Meeting Room

How Mutual Funds Can Be Advocates For Their Investors

Meeting Room

There has been a growing focus in the area of corporate governance given the numerous and very significant financial events that have happened over the last 15 years like the collapse of Enron, Worldcom, and Tyco as well as the excessive risk taken by the biggest investment banks in the world. Legislation has been passed (Sarbanes Oxley Act of 2002 and Dodd-Frank Wall Street Reform and Consumer Protection Act of 2010) and now mutual fund companies are exercising the authority they have on behalf of their shareholders to make sure that the best interests are always in mind of corporate management.

In a recent Reuters article, it was mentioned that Dimensional Fund Advisors (DFA) has put corporate directors on notice -- if they vote in favor of “poison pill” anti-takeover measures without shareholder approval, they will be blacklisted. For those who are unfamiliar with the term, a “poison pill” is a defensive tactic used by a corporation’s board of directors to prevent some type of takeover, usually by making the value of their stock less attractive. In other words, try to takeover a business and we will ruin it for you. Popular “poison pills” include allowing existing shareholders to purchase more shares of the company at a significant discount to market price or allowing current shareholders to buy the acquiring company’s shares at a discounted price after the merger happens. Either way, the acquiring company’s potential ownership gets diluted.

DFA’s stance might seem strong, but the explanation is very simple. According to Joseph Chi, DFA’s co-head of portfolio management, “DFA is worried that companies too often use measures to deter acquirers and shareholders activists who could benefit shareholders.” The real issue at hand is not the fact that “poison pill” exists; rather, it is more about voting for one without shareholder consent. Since the board of directors of any corporation is there to look out for the best interest of their shareholders, it automatically creates a conflict of interest. Should shareholders as a whole vote for a “poison pill,” then there is not a conflict.

Since DFA’s public announcement of their stance, companies such as Sonus Networks have removed the poison pill provision. Although DFA’s campaign will target approximately 250 companies, some may be slower to act than others. Jack Schuler, a board member of a number of publicly traded companies stated, “I can’t imagine other investors will say, ‘I am going to vote against this director even though I like what they are doing with the company.’” This brings up an interesting conundrum from the perspective of the investor. Even though a board member may be running things efficiently, there is always a provision that possibly protects their interest versus that of the shareholder. If a board member was firmly out to do what is best for the shareholder, they would possibly embrace change when change is needed, or at least ask for permission on behalf of all shareholders for the provision.
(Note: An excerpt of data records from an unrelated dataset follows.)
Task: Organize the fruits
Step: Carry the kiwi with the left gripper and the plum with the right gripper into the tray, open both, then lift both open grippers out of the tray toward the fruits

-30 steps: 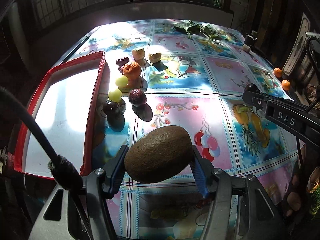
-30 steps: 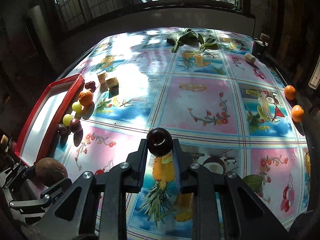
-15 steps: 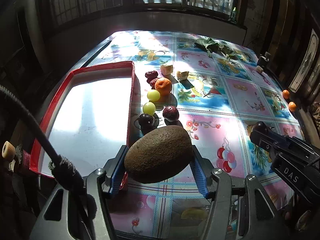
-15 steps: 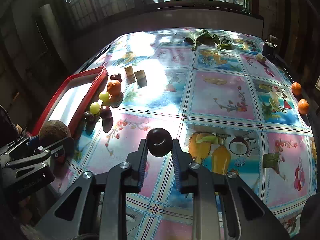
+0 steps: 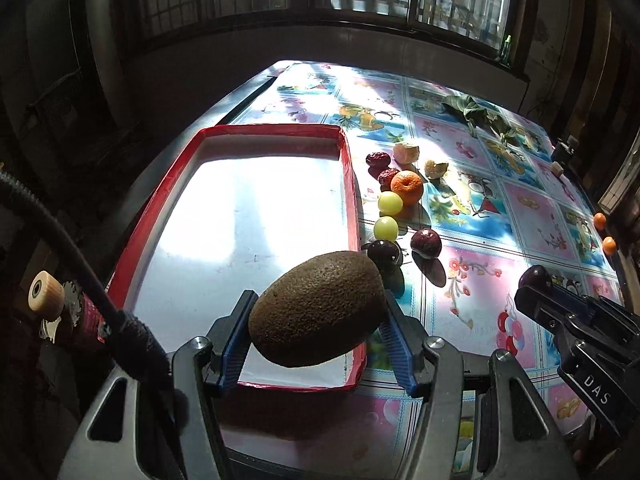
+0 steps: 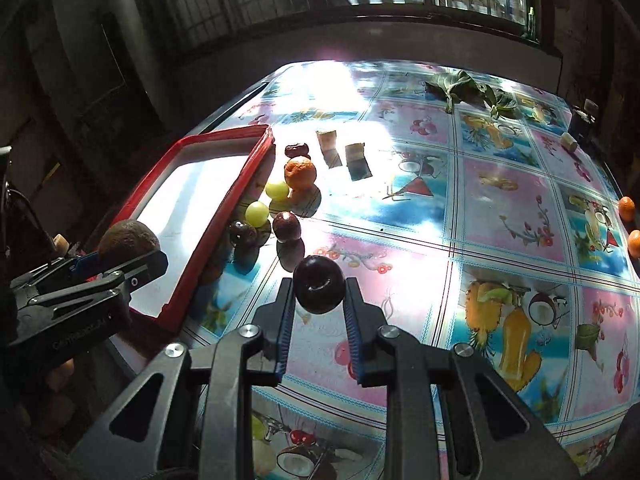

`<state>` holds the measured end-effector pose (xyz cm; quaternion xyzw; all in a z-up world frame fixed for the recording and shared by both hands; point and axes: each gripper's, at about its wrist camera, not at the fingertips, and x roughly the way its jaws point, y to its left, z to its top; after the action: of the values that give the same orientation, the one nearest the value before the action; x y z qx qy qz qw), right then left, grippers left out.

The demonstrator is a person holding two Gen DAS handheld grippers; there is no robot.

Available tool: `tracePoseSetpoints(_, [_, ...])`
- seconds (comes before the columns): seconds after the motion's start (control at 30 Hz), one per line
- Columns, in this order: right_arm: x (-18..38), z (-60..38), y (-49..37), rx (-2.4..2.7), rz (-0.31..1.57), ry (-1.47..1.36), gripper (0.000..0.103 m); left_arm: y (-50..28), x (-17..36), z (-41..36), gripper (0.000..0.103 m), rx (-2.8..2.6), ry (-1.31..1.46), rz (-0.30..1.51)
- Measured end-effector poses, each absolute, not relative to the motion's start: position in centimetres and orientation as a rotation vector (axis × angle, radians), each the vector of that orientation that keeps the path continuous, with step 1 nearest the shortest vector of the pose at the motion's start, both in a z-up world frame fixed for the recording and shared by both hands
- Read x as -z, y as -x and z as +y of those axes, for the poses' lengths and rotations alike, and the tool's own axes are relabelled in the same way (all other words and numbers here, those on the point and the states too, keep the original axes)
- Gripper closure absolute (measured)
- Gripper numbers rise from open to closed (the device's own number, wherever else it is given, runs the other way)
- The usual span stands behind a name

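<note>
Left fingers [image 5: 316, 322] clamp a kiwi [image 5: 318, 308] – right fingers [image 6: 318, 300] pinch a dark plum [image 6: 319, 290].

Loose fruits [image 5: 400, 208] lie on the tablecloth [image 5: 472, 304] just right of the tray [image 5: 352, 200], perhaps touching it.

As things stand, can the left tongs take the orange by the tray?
Probably not: the left tongs are shut on the kiwi. The orange sits uncovered beside the red tray, so only the load blocks it.
</note>
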<state>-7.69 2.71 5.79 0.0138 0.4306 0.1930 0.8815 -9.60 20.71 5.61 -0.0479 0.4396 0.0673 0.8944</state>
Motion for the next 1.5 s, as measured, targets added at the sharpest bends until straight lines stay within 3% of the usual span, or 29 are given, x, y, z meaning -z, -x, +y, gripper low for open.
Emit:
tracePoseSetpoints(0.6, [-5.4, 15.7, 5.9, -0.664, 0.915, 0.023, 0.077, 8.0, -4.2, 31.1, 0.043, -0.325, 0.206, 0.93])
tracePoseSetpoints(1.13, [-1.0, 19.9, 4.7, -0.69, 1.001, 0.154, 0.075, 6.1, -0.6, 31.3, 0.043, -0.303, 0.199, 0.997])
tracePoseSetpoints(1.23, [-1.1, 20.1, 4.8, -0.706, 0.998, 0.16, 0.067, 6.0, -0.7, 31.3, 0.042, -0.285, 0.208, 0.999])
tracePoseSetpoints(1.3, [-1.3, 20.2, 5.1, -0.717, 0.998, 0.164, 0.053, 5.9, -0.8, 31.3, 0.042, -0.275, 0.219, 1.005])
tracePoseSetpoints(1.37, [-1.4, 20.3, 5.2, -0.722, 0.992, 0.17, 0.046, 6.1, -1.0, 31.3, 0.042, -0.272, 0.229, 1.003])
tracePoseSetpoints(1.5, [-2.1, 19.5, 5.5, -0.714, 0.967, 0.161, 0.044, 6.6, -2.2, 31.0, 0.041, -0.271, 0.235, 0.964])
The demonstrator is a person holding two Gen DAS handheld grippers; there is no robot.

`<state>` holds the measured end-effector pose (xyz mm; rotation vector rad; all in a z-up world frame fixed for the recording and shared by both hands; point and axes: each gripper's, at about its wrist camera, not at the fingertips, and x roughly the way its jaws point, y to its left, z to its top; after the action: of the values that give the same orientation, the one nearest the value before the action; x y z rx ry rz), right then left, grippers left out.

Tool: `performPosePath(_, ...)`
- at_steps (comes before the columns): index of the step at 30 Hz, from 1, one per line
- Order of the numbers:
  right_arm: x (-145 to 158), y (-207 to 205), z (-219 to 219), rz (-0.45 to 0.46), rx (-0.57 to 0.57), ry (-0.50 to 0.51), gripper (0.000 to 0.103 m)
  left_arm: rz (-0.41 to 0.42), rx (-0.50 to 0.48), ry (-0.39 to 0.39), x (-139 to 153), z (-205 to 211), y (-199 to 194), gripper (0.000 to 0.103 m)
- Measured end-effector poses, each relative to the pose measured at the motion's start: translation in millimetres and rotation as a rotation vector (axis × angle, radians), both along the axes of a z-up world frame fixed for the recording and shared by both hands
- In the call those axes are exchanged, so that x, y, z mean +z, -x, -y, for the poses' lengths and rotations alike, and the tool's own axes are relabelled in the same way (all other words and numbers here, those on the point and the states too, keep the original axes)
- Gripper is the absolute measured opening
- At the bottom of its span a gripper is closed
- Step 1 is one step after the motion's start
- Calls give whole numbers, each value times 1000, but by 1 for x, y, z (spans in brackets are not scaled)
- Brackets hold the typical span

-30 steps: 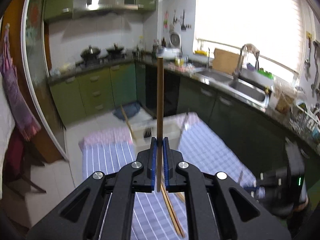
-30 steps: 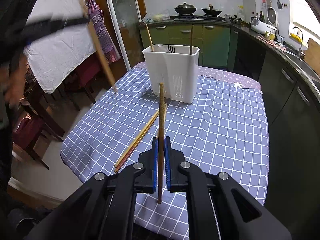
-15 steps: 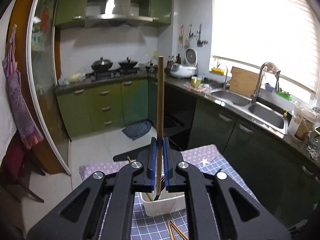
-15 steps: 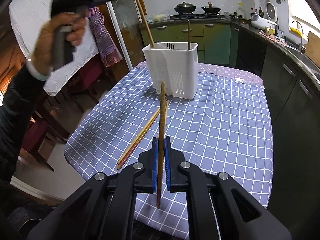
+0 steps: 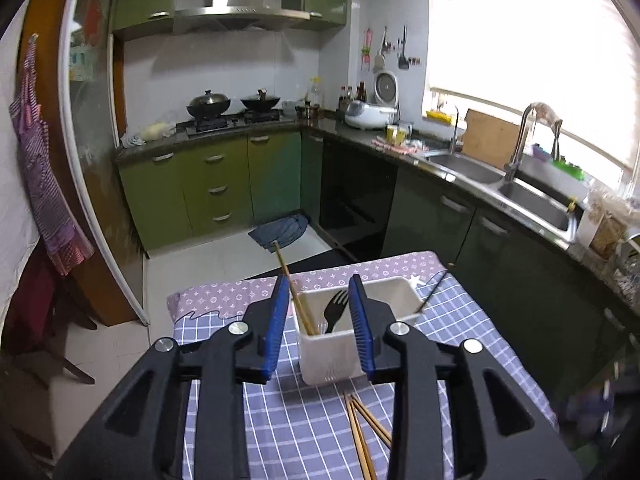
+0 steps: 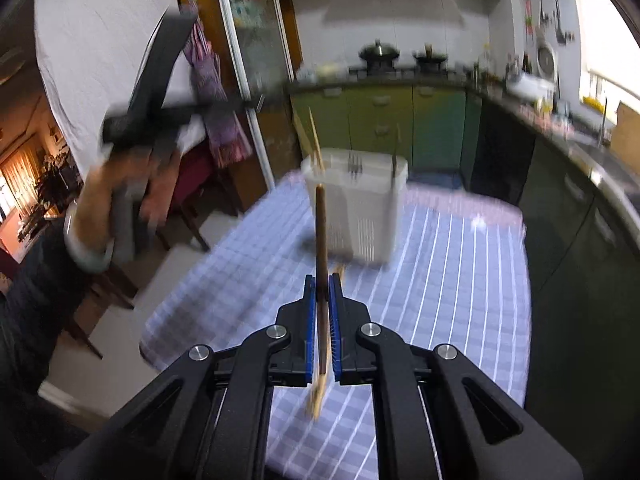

As a money manager, DFA is out to increase the overall wealth of their investors. Corporate governance plays a crucial role in furthering that aim. Board members should always be sitting on the same side of the table as their shareholders and any provision without consent is a direct conflict of interest. This, among many others, is why IFA likes to partner with fund companies such as DFA. Not only do they bring value through their academic research and outstanding implementation, but they also advocate for their investors when it comes to keeping corporate America aligned with those they are supposed to serve.